[Task brief]: What is the number of lines in the listing below that contain the string "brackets"? Give that number only.

[Provided data]:
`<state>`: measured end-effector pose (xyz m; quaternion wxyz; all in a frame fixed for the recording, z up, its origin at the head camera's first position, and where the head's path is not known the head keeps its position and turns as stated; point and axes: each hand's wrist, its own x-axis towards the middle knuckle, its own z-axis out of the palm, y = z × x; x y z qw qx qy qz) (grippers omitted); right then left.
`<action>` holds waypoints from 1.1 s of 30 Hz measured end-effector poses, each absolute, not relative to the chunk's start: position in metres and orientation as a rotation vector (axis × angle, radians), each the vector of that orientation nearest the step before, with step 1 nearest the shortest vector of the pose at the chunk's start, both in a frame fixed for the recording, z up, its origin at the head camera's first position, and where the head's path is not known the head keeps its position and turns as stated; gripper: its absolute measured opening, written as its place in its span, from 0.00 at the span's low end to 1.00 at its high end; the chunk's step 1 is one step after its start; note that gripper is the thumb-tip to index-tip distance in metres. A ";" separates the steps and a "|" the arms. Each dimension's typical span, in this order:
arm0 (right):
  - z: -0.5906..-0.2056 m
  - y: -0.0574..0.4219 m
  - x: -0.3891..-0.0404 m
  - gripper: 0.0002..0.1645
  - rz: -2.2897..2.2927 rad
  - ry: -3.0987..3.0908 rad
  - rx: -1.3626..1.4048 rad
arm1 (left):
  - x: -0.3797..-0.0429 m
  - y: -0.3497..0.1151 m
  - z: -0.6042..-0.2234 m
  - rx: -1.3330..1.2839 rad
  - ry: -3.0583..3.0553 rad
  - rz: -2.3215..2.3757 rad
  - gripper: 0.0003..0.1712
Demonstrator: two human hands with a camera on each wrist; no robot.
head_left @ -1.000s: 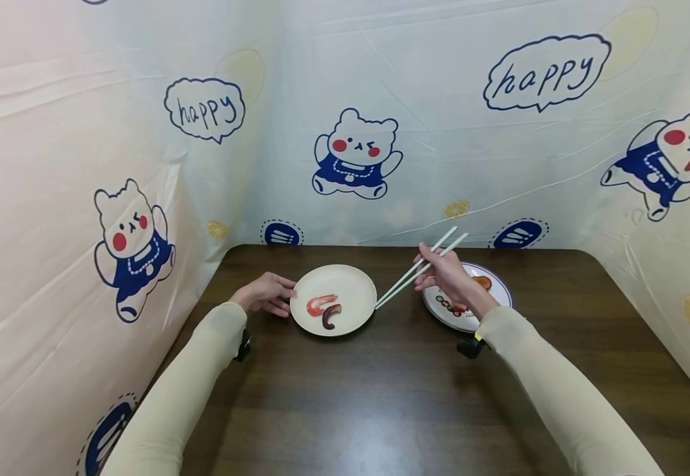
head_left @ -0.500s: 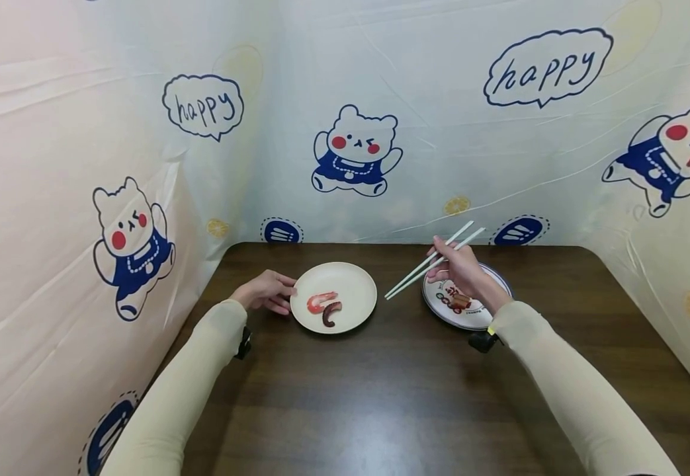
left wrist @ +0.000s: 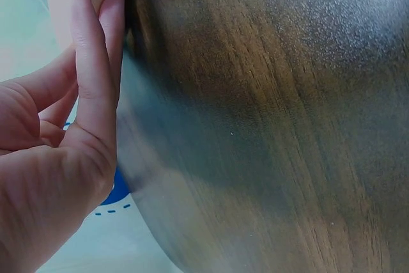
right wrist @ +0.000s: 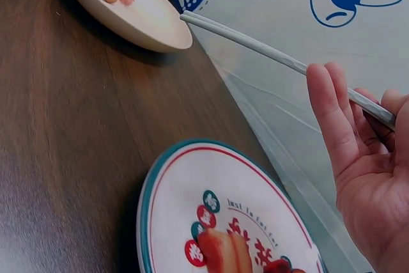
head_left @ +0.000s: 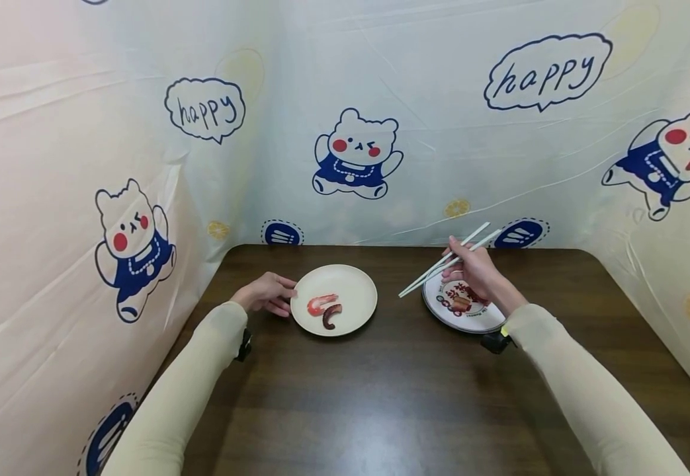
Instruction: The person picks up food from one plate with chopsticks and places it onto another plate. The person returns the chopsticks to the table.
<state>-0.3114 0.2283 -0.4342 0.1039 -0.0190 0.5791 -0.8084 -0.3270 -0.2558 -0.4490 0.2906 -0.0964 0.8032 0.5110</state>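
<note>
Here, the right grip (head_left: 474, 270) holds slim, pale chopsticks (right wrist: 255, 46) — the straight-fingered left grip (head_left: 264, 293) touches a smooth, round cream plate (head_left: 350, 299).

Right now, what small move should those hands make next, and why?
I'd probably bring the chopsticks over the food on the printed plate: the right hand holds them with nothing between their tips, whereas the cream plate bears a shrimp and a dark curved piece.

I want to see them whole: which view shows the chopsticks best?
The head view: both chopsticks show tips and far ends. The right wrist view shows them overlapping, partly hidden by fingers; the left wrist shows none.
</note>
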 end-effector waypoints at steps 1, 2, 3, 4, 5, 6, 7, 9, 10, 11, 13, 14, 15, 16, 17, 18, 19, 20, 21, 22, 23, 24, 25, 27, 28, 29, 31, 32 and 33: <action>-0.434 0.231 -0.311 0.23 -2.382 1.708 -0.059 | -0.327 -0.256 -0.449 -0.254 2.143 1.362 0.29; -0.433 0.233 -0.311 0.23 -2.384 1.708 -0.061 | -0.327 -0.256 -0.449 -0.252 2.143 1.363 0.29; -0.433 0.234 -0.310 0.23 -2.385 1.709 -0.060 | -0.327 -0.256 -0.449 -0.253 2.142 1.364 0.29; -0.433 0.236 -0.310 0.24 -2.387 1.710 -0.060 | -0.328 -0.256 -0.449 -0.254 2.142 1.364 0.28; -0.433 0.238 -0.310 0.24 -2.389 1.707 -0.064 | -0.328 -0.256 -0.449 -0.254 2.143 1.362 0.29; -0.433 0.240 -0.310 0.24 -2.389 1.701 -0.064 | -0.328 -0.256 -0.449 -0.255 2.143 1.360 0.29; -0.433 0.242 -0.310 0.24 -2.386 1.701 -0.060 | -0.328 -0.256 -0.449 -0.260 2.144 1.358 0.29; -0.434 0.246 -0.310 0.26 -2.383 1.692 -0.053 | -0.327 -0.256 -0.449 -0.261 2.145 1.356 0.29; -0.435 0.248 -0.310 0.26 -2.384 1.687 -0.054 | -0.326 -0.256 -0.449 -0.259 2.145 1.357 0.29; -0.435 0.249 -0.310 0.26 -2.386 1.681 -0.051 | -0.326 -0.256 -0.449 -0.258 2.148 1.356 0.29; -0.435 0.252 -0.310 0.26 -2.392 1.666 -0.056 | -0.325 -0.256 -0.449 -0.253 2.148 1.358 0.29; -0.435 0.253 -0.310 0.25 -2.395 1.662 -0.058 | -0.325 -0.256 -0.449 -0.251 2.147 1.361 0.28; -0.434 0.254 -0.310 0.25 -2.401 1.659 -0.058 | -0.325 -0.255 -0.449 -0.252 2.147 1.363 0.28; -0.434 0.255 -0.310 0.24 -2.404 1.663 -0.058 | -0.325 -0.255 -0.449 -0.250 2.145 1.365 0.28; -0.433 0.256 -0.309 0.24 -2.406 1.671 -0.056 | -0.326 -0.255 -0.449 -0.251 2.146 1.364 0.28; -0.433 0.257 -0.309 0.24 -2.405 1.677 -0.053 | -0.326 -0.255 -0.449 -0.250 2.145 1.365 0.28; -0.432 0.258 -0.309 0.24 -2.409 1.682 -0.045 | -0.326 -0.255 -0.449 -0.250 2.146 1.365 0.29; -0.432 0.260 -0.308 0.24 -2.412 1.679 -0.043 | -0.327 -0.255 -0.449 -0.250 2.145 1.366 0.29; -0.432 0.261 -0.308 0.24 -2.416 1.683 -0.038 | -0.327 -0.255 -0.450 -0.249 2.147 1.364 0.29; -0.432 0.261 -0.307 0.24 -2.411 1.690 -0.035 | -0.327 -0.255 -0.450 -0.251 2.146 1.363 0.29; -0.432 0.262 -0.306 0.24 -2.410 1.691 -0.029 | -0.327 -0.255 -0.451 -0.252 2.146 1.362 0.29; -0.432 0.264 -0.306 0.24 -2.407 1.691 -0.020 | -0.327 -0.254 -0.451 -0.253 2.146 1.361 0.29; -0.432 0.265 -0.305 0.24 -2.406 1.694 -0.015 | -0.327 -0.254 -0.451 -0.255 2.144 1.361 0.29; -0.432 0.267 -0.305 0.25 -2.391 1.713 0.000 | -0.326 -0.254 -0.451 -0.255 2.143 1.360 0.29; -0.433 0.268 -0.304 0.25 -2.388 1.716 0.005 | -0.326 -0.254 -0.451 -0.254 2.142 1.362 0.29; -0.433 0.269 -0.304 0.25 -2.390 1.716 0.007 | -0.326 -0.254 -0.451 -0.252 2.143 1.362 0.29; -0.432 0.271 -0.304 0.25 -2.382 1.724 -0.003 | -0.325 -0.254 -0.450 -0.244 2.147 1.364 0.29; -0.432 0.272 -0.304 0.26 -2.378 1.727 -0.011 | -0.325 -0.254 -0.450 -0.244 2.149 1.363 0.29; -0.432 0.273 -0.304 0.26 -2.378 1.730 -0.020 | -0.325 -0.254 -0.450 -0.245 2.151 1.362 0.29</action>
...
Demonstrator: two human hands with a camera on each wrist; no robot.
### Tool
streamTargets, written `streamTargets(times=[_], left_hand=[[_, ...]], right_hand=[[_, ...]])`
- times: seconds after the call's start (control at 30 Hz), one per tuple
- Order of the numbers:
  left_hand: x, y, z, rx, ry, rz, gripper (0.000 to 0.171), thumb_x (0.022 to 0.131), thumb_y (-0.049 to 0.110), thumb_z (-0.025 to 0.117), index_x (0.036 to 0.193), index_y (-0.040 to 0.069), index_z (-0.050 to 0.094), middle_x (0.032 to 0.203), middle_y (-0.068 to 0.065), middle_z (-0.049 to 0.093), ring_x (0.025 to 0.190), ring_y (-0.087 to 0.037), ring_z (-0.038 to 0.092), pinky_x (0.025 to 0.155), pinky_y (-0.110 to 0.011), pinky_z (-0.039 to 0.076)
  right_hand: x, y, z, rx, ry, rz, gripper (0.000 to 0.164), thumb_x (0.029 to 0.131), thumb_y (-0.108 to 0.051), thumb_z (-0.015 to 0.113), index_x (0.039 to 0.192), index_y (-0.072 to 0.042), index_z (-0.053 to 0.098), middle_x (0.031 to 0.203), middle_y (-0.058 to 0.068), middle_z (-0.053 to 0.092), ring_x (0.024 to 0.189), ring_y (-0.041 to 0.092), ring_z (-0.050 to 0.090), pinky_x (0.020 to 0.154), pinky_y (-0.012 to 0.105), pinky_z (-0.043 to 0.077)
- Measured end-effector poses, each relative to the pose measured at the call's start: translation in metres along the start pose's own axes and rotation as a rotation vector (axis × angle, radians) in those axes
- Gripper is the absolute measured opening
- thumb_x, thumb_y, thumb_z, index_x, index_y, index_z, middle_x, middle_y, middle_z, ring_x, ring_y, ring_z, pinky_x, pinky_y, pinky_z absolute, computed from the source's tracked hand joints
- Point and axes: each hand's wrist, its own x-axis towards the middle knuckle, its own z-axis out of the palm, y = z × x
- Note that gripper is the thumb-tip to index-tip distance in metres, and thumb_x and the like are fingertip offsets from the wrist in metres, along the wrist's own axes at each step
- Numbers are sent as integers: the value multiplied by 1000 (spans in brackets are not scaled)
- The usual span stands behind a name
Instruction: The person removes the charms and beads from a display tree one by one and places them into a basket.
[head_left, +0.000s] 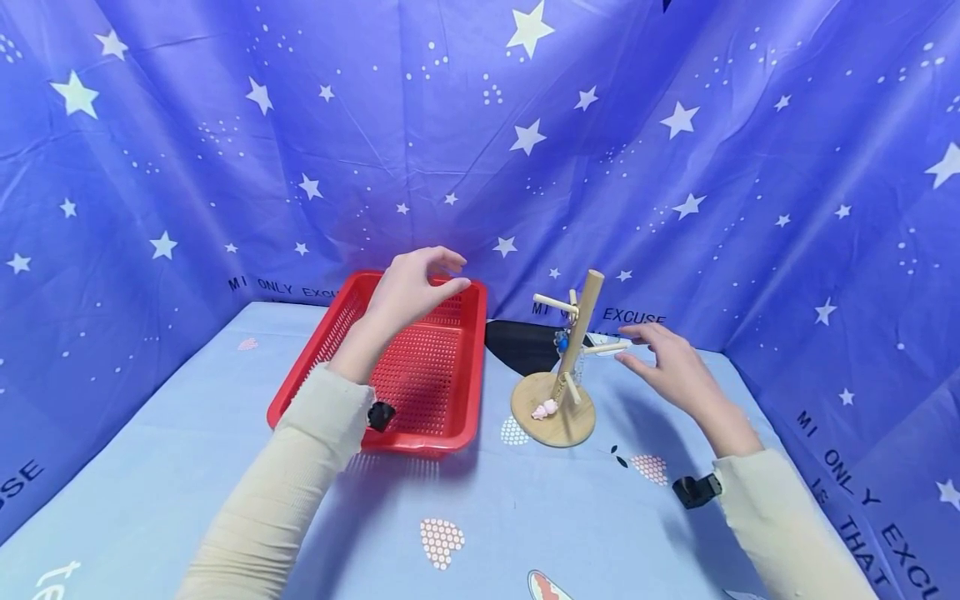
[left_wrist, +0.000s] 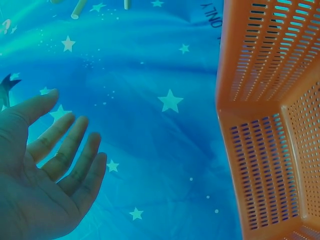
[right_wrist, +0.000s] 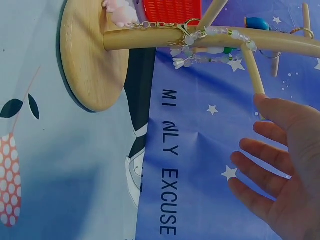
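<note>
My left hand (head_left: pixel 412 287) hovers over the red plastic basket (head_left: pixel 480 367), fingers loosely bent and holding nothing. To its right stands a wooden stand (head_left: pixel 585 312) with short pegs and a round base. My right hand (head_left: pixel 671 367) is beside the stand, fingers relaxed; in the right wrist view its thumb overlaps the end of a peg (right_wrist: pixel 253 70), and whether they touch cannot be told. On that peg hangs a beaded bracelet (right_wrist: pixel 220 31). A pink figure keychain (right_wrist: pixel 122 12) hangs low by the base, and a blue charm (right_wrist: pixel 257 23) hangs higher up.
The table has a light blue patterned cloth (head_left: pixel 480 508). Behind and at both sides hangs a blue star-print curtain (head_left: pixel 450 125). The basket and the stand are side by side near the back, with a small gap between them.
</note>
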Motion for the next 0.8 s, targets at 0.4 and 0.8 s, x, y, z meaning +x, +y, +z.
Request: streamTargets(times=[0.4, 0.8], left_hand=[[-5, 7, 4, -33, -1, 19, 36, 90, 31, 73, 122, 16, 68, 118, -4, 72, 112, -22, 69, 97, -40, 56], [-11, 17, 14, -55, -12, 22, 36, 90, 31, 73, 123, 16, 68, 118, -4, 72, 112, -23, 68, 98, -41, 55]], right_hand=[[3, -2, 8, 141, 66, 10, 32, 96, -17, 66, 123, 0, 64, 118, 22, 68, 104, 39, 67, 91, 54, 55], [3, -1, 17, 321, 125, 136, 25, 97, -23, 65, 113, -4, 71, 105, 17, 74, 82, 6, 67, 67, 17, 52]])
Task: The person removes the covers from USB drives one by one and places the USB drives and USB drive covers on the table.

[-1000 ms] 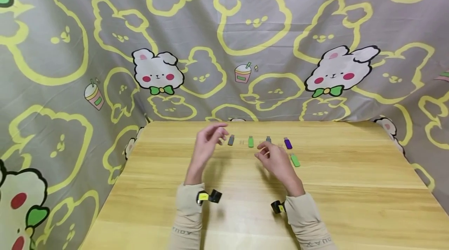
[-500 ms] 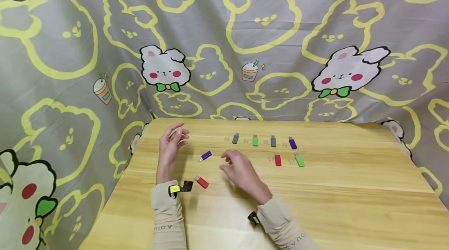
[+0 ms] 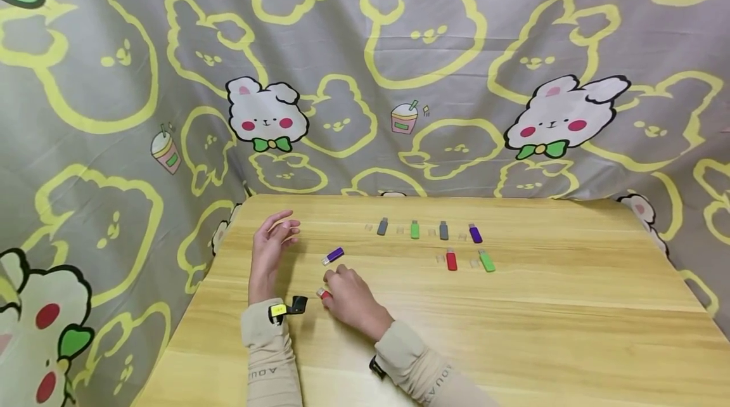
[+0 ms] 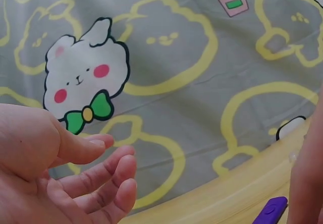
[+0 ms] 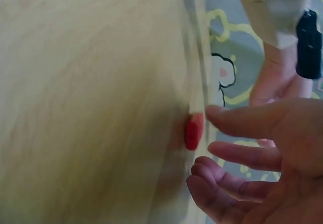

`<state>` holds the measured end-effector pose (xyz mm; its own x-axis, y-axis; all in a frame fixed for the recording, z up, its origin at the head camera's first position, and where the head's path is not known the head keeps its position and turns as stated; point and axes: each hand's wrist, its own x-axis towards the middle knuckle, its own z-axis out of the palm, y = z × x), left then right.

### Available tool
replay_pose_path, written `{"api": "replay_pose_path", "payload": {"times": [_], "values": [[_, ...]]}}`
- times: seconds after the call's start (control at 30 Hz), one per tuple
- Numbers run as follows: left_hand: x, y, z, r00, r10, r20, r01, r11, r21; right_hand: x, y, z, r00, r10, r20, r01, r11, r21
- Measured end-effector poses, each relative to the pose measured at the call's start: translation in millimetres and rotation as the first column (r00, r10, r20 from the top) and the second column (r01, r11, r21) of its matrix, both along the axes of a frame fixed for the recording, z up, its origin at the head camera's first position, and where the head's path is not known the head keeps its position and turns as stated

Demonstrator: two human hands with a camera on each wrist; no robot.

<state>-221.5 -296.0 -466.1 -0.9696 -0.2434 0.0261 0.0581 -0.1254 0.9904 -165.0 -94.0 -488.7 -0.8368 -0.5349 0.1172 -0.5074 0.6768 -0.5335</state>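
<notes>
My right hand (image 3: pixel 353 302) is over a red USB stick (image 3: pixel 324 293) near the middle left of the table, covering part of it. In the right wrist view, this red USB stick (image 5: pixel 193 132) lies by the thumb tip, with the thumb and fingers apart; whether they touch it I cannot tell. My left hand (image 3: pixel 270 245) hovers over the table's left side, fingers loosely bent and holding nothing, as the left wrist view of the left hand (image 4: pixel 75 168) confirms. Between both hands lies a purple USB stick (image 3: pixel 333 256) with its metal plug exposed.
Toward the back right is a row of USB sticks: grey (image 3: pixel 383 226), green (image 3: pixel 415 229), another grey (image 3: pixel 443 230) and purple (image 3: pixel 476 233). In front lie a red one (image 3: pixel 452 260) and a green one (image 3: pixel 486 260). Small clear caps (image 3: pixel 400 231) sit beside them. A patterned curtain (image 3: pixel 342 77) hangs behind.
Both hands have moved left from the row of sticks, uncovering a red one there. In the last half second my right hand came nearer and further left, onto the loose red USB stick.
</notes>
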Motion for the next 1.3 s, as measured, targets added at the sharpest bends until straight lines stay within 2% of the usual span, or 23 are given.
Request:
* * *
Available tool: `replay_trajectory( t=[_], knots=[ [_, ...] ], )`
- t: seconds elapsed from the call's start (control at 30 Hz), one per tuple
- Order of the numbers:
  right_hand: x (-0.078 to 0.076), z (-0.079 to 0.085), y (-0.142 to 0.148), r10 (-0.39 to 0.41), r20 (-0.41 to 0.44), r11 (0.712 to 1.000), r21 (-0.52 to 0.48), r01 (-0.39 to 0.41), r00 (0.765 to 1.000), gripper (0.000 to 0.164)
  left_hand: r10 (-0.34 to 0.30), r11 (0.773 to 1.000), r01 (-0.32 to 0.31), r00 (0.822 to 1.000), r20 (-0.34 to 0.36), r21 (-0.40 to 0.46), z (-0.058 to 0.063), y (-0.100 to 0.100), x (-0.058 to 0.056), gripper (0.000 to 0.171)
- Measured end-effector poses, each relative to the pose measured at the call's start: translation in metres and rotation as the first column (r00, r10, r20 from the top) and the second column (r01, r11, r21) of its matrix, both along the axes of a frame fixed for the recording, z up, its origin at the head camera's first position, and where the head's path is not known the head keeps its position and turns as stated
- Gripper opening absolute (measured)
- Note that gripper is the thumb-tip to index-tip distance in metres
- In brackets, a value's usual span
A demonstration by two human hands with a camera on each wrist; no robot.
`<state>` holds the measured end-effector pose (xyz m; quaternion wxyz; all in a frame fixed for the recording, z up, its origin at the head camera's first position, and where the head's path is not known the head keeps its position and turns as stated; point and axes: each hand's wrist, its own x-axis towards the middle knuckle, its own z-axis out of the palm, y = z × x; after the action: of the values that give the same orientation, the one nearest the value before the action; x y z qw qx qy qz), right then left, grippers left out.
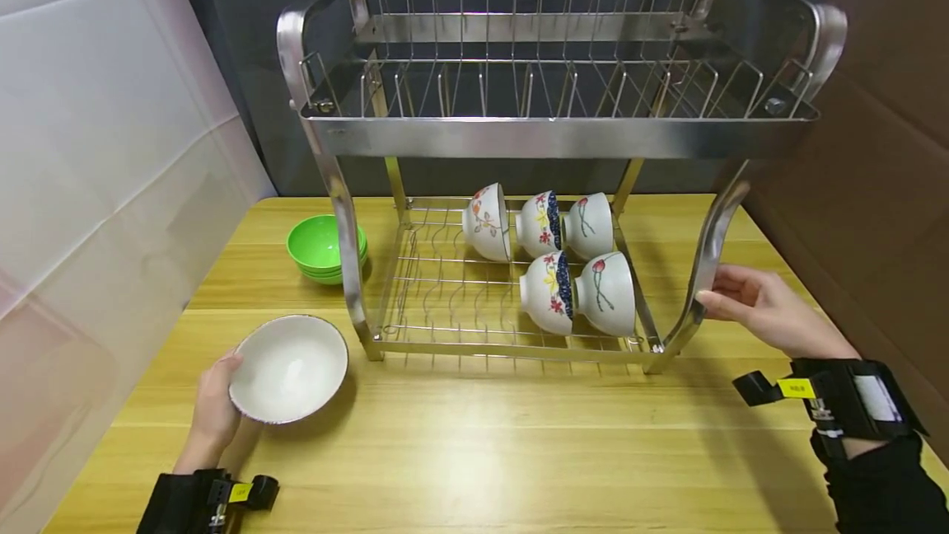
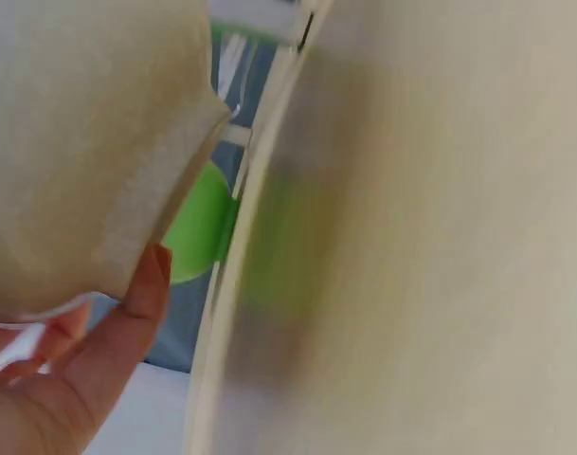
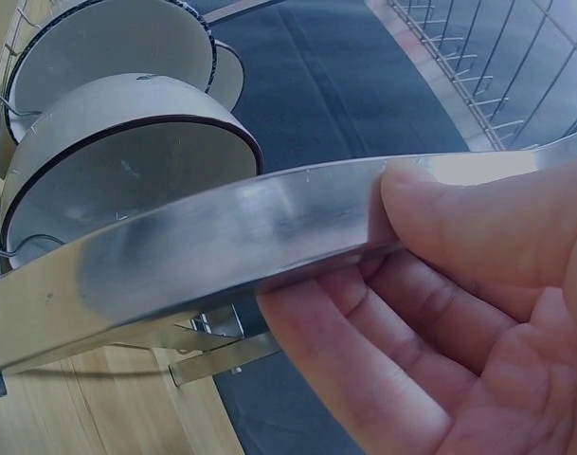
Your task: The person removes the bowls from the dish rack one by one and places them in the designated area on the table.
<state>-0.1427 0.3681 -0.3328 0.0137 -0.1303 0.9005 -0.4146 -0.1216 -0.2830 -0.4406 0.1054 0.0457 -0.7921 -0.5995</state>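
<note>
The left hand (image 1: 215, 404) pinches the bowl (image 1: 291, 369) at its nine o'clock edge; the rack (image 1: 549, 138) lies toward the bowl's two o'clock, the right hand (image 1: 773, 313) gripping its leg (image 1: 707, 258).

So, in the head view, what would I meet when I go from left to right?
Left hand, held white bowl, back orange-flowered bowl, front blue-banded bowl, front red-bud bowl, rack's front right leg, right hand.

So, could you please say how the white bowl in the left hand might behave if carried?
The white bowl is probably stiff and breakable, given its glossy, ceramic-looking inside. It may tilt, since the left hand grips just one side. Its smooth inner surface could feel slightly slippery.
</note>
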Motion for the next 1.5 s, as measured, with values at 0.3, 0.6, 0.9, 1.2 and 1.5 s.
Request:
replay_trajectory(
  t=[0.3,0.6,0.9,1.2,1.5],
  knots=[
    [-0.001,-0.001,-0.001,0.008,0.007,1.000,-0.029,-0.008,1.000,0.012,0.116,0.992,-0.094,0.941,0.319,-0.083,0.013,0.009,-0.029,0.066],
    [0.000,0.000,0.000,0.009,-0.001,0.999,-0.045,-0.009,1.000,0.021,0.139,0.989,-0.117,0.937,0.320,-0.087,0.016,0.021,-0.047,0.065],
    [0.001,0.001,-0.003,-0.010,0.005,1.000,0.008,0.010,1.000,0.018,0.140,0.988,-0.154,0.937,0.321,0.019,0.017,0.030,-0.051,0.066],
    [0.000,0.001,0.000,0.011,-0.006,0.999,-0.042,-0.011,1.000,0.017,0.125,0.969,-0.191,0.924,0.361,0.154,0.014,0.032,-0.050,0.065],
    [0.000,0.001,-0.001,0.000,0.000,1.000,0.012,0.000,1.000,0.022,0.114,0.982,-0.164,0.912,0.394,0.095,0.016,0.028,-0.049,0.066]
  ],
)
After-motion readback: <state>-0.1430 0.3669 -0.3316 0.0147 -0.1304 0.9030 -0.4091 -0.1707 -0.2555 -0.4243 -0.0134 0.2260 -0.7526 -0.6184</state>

[Output of the task]: 2